Below are lines of data; restate word for word those running from the line containing "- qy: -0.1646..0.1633" to the line containing "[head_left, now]", inclusive, and no others.
##### Raw data
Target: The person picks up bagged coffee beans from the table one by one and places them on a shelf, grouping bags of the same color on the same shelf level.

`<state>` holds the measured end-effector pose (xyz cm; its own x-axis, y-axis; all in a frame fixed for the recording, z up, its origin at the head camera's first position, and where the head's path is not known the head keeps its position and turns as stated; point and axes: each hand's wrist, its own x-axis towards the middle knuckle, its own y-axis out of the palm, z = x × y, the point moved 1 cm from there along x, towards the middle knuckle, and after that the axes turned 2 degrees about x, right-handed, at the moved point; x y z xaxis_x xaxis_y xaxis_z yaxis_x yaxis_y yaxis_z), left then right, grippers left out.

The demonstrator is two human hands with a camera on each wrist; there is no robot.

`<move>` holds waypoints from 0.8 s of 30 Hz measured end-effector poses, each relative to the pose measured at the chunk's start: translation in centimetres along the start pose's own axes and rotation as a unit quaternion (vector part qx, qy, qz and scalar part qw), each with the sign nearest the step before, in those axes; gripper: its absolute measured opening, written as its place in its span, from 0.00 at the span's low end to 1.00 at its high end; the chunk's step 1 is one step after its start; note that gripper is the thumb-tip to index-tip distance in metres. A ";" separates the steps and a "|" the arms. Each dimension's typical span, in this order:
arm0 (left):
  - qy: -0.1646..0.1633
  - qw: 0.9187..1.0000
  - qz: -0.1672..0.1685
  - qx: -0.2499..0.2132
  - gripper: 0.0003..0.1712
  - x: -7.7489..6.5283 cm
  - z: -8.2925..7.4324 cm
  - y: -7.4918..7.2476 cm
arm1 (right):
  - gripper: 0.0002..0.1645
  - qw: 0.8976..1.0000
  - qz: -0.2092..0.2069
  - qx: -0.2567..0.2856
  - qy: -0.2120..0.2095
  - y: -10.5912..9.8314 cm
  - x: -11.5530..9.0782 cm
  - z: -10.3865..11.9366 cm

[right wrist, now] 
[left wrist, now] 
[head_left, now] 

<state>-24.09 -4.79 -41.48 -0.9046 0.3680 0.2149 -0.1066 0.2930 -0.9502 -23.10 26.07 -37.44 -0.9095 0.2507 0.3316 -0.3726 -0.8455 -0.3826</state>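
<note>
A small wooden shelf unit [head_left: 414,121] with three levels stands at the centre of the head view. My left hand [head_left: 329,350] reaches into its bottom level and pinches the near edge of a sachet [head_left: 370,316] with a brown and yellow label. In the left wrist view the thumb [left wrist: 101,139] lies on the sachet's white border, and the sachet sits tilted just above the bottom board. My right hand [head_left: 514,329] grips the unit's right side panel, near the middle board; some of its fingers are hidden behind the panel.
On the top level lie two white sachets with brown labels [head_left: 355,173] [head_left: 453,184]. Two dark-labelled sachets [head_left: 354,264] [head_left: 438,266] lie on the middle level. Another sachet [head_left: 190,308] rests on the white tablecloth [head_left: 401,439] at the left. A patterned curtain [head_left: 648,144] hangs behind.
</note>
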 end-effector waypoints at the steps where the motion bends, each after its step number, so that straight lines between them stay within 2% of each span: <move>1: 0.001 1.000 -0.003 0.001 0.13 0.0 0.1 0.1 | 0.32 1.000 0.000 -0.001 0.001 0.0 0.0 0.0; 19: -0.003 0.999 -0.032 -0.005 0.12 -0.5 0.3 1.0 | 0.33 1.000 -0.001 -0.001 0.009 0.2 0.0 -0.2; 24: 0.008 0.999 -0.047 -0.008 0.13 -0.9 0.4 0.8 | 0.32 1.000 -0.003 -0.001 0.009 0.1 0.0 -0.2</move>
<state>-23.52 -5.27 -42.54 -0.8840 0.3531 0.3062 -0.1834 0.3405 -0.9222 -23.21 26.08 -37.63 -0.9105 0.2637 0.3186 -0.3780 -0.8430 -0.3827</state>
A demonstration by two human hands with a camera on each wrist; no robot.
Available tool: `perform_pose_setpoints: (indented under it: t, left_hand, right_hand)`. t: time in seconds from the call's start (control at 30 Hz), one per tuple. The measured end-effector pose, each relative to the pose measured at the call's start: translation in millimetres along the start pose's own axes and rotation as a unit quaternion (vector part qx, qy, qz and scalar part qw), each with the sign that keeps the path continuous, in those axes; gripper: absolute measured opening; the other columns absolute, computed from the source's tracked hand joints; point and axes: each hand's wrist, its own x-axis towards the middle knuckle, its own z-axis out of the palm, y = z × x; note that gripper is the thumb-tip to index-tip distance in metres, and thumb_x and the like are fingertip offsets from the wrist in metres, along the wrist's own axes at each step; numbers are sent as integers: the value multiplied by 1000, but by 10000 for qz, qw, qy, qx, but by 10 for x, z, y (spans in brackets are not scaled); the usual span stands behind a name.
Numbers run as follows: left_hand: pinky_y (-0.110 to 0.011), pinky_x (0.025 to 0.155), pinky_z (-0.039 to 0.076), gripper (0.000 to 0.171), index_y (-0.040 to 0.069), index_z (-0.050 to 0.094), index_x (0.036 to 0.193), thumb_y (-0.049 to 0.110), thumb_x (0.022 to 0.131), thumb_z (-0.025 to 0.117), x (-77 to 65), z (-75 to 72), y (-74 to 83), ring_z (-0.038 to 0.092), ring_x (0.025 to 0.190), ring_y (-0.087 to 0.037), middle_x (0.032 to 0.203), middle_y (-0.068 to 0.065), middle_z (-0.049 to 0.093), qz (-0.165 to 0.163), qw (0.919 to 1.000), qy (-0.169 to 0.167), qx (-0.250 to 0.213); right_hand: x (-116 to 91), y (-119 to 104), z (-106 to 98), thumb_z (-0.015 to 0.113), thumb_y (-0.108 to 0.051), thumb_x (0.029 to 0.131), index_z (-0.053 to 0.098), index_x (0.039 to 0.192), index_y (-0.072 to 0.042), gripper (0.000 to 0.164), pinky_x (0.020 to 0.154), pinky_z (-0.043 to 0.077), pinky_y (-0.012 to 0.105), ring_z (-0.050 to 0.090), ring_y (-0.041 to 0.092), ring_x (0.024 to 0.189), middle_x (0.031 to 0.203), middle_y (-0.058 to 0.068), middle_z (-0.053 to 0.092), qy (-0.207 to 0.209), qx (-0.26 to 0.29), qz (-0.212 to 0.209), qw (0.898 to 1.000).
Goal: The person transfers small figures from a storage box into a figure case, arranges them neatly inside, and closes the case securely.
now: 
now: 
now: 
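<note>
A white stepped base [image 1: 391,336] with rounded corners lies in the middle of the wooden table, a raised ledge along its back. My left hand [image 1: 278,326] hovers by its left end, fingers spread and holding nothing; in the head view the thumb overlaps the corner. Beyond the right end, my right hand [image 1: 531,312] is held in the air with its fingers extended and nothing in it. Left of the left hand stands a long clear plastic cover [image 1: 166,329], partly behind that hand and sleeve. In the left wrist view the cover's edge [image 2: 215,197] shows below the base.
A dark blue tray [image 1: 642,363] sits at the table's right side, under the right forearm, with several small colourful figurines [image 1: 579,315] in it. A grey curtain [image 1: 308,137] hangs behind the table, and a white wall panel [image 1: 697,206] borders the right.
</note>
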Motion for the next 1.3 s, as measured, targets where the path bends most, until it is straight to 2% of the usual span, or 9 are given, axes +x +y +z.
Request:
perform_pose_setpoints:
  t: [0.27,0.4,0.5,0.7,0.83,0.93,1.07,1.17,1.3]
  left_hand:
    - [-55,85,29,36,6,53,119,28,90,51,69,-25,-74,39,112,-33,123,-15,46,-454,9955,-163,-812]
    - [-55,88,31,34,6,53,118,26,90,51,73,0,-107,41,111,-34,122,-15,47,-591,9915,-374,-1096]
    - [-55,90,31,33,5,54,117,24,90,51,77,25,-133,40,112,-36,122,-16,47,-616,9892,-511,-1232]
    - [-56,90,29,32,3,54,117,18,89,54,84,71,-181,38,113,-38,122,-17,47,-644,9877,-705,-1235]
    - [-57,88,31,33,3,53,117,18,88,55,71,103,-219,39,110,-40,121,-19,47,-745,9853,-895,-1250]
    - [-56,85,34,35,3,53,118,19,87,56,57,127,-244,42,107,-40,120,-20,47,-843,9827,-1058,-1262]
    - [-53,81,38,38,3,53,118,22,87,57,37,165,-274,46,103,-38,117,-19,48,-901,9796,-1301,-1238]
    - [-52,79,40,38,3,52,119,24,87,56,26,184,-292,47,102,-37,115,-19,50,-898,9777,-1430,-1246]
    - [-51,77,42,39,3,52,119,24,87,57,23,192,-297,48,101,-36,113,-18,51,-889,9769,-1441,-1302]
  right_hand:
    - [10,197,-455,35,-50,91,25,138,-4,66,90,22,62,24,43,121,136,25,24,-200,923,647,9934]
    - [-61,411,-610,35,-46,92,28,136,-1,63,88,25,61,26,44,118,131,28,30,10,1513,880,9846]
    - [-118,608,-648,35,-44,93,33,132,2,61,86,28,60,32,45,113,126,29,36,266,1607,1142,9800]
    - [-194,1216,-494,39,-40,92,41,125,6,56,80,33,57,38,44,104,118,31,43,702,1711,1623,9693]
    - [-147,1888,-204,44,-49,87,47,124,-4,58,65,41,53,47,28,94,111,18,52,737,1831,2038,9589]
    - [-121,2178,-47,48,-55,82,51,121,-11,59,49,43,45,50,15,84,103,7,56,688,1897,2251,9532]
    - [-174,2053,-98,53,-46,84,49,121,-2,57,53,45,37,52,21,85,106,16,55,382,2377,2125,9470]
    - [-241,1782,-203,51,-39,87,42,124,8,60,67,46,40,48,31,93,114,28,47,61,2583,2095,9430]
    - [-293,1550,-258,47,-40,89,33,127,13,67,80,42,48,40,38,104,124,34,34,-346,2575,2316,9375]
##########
Output for this task:
  - qy: -0.1646..0.1633
  - qw: 0.9187..1.0000
  - qz: -0.1672..0.1685
  - qx: -0.2499..0.2132
  - gripper: 0.0003..0.1712
  - x: -7.7489..6.5283 cm
  - z: -8.2925..7.4324 cm
  - y: -7.4918..7.2476 cm
arm1 (right):
  - gripper: 0.0002..0.1645
  - qw: 0.8976..1.0000
  - qz: -0.2092..0.2069
  - qx: -0.2567..0.2856
  - qy: -0.2120..0.2095
  - y: -10.5912..9.8314 cm
  - x: -11.5530..9.0782 cm
  - z: -10.3865..11.9366 cm

[right wrist, now] 
[left wrist, now] 
[head_left, now] 

What the exercise asked for is now complete.